Первого мая 1950 года я снова был оставлен в одиночке, и на этот раз мои протесты (я ходил “на прием” к начальнику тюрьмы) ни к чему не привели. Одновременно меня лишили книг, так что я просидел все пять с половиной месяцев одиночки даже без книг, ничем не отвлекаясь от мрачных мыслей. Как потом выяснилось, примерно в середине этого срока было принято по моему делу решение “особого совещания”, но мне его не торопились сообщать и продолжали меня “режимить” в одиночке. Зачем и почему, не понимаю до сих пор. Даже самые противные тюремные надзиратели жалели меня и ласковыми голосами оповещали: “подъемчик”, “оправочка”, “обед”, “отбойчик”.

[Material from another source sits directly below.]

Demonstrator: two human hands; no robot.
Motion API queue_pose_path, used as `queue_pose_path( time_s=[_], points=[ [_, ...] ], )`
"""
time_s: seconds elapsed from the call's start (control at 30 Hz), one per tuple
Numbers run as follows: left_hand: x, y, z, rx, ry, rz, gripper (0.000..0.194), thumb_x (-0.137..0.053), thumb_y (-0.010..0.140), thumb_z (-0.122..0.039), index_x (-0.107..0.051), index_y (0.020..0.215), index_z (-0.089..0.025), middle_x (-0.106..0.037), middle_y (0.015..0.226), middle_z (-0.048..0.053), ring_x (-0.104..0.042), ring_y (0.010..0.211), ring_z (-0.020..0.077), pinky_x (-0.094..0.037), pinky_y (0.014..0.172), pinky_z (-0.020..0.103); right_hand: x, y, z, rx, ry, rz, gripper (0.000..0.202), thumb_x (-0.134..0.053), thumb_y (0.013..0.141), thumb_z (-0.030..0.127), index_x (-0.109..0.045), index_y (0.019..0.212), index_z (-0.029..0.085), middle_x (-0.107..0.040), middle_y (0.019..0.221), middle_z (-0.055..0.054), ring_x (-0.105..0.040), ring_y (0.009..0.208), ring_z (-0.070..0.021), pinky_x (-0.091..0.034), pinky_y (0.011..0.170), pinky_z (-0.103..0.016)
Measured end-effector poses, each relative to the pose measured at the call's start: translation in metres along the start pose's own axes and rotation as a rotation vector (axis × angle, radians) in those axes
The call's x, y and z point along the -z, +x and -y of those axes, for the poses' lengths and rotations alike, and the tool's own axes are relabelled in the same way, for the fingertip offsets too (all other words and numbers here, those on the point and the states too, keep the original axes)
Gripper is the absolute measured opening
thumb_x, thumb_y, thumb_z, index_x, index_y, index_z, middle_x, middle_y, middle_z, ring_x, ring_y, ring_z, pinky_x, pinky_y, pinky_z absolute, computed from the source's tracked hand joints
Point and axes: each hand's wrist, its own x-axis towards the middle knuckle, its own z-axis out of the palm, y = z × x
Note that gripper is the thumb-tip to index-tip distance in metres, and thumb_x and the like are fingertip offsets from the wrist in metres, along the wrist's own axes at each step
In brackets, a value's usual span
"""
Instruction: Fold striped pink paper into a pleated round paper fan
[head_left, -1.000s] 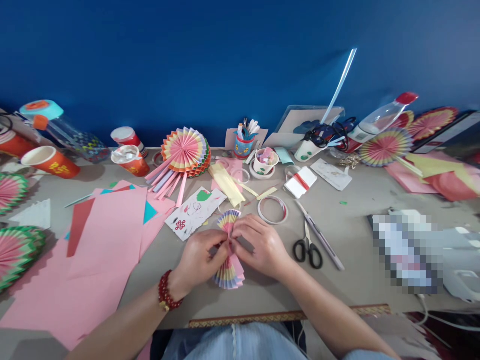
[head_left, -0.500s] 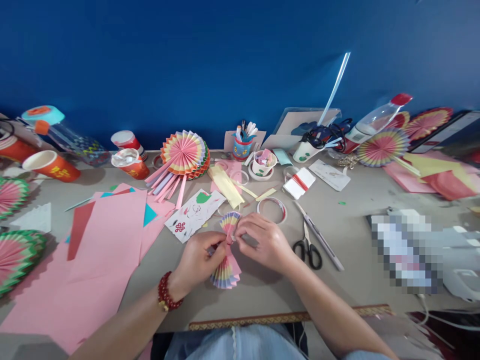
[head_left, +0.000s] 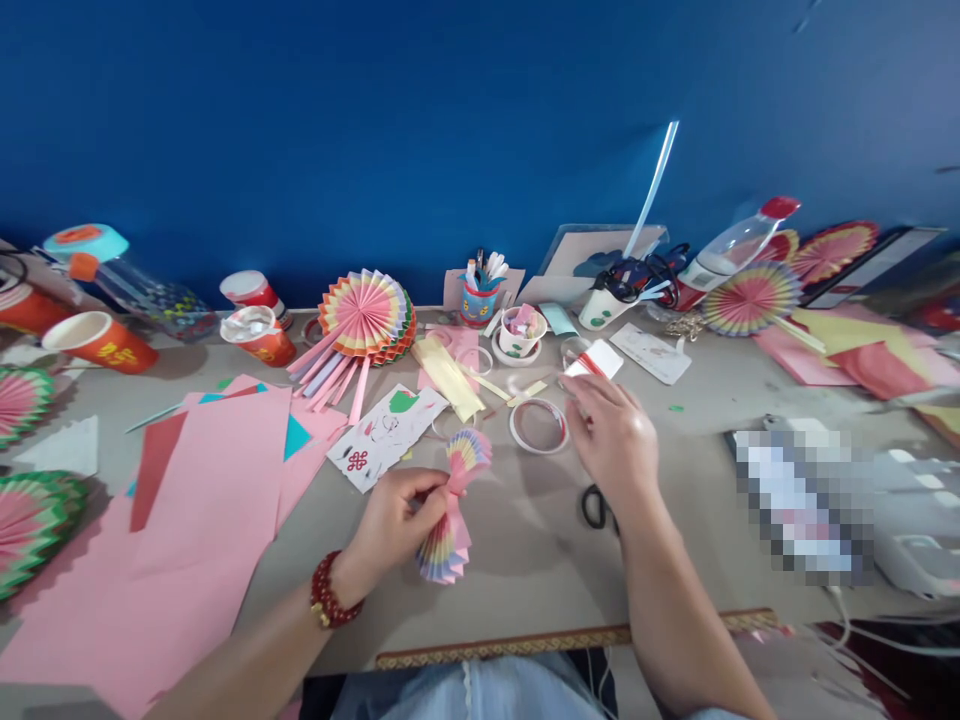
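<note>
My left hand (head_left: 401, 515) pinches the middle of a pleated paper piece (head_left: 446, 545), pink, yellow and lilac, which fans out above and below the fingers. My right hand (head_left: 611, 435) reaches over the table, its fingertips beside the white card bundle with a red band (head_left: 600, 361) and to the right of a tape roll (head_left: 538, 427). Its fingers are partly smeared, and whether anything small is between them cannot be made out. Black-handled scissors (head_left: 593, 507) lie partly hidden under the right forearm.
Pink paper sheets (head_left: 202, 510) cover the left side. Paper rosettes (head_left: 364, 310), orange cups (head_left: 105, 341) and a pen cup (head_left: 480, 300) stand along the back. At right are a bottle (head_left: 735, 255) and a blurred-out device (head_left: 799, 500).
My right hand has left the pleated paper and moved right and away from me, covering much of the scissors. My left hand still holds the paper. The view has shifted slightly.
</note>
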Motion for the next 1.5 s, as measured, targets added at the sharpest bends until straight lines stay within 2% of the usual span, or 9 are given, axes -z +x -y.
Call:
queue_pose_path(
  time_s=[0.13,0.23,0.3,0.37,0.53,0.67,0.9,1.33,1.5],
  points=[
    [0.0,0.002,0.002,0.034,-0.139,-0.021,0.03,-0.052,0.089,-0.032,-0.077,0.086,-0.014,-0.073,0.079,0.006,-0.061,0.066,0.0167,-0.042,0.058,0.023,0.004,-0.004,0.025,0.09,0.297,0.097,0.012,-0.059,0.09,0.021,-0.066,0.08,0.021,-0.066,0.075,-0.002,-0.059,0.062,-0.0139,-0.046,0.058,-0.025],
    [0.001,0.003,0.004,0.058,-0.196,-0.033,0.031,-0.052,0.089,-0.034,-0.076,0.086,-0.014,-0.071,0.074,0.005,-0.058,0.062,0.0156,-0.041,0.057,0.023,0.005,-0.006,0.044,0.354,0.58,0.174,0.007,-0.063,0.087,0.018,-0.067,0.093,0.02,-0.069,0.083,-0.005,-0.065,0.076,-0.0165,-0.052,0.067,-0.026],
    [0.002,0.004,0.004,0.041,-0.194,-0.049,0.03,-0.052,0.089,-0.033,-0.074,0.081,-0.015,-0.068,0.07,0.004,-0.056,0.061,0.015,-0.04,0.057,0.023,0.004,-0.009,0.056,0.498,0.683,0.225,0.022,-0.064,0.086,0.016,-0.066,0.108,0.021,-0.071,0.095,-0.007,-0.067,0.09,-0.0187,-0.055,0.079,-0.03],
    [0.002,0.004,0.004,0.005,-0.175,-0.071,0.03,-0.052,0.089,-0.032,-0.072,0.073,-0.015,-0.066,0.068,0.003,-0.055,0.063,0.0149,-0.04,0.058,0.022,0.001,-0.014,0.067,0.558,0.727,0.255,0.03,-0.062,0.085,0.014,-0.064,0.114,0.021,-0.072,0.102,-0.008,-0.067,0.094,-0.0187,-0.055,0.083,-0.031],
    [0.002,0.004,0.002,-0.01,-0.195,-0.09,0.026,-0.054,0.088,-0.029,-0.071,0.074,-0.015,-0.064,0.067,0.001,-0.054,0.063,0.0135,-0.039,0.059,0.022,-0.009,-0.025,0.078,0.605,0.725,0.136,0.023,-0.057,0.085,0.01,-0.065,0.105,0.019,-0.073,0.094,-0.009,-0.069,0.082,-0.0176,-0.056,0.077,-0.031],
    [0.001,0.005,0.003,0.092,-0.494,-0.026,0.023,-0.06,0.087,-0.034,-0.074,0.083,-0.016,-0.071,0.079,0.004,-0.06,0.072,0.0154,-0.045,0.067,0.023,-0.01,-0.025,0.078,0.528,0.815,0.119,0.023,-0.057,0.083,0.007,-0.064,0.1,0.02,-0.073,0.088,-0.007,-0.069,0.079,-0.0174,-0.057,0.076,-0.032],
    [0.002,0.006,0.007,0.311,-1.023,0.096,0.026,-0.081,0.073,-0.032,-0.068,0.087,-0.016,-0.068,0.08,0.003,-0.06,0.069,0.0118,-0.044,0.065,0.021,-0.002,-0.018,0.078,0.367,1.005,0.09,0.018,-0.06,0.082,0.008,-0.066,0.095,0.02,-0.072,0.079,-0.006,-0.068,0.073,-0.0179,-0.056,0.068,-0.031],
    [0.005,0.003,0.014,0.352,-1.095,0.145,0.028,-0.082,0.074,-0.033,-0.066,0.092,-0.018,-0.07,0.098,0.005,-0.066,0.089,0.0186,-0.045,0.082,0.028,-0.004,-0.019,0.066,0.308,0.972,0.079,0.025,-0.059,0.082,0.007,-0.069,0.099,0.022,-0.071,0.08,-0.006,-0.067,0.074,-0.0201,-0.055,0.068,-0.034],
    [0.005,0.005,0.013,0.34,-1.072,0.129,0.031,-0.083,0.072,-0.034,-0.065,0.092,-0.017,-0.069,0.089,0.003,-0.063,0.079,0.0144,-0.044,0.076,0.026,-0.002,-0.02,0.062,0.278,1.044,0.108,0.029,-0.056,0.08,0.007,-0.064,0.105,0.021,-0.069,0.081,-0.007,-0.066,0.077,-0.0216,-0.055,0.07,-0.037]
  ],
)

Стремясь преодолеть гнетущую скуку и тоску, я стал сочинять стихи, которых никогда раньше (кроме, может быть, шуточных) не писал. Стихи были мрачными, один из циклов назывался “Nоt tо bе” и имел эпиграфом следующее четверостишие:
Послушай, прохожий. Постой-ка, прохожий.
Хоть разик взгляни на меня.
Скинь маску, прохожий, под розовой кожей
Такой же ты череп, как я.
Первое стихотворение, сочиненное в камере:
Если буря по-над бором вековые дубы бьет,
Если вьюга по-над полем вихри пагубные вьет.
Если месяц над водою бледным лебедем плывет,
Если мир наш совершает свой последний оборот,
Если смертные узнают — смерть стучится у ворот —
И навеки остановят свой блудливый хоровод,
То отверженному в жизни нечего и ждать.
Злую жизнь за сны златые он готов отдать:
Чувства вымести на ветер, не было бы слез,
Запустить мечты под вечер в тьму померкших звезд,
Тело тленное развеять в лоне нежной мглы,
На чужой могиле черви чтобы жить могли.
Он готов, чтоб окунуться в золотые сны,
Все забыть, застыть и сгинуть, погасив огни.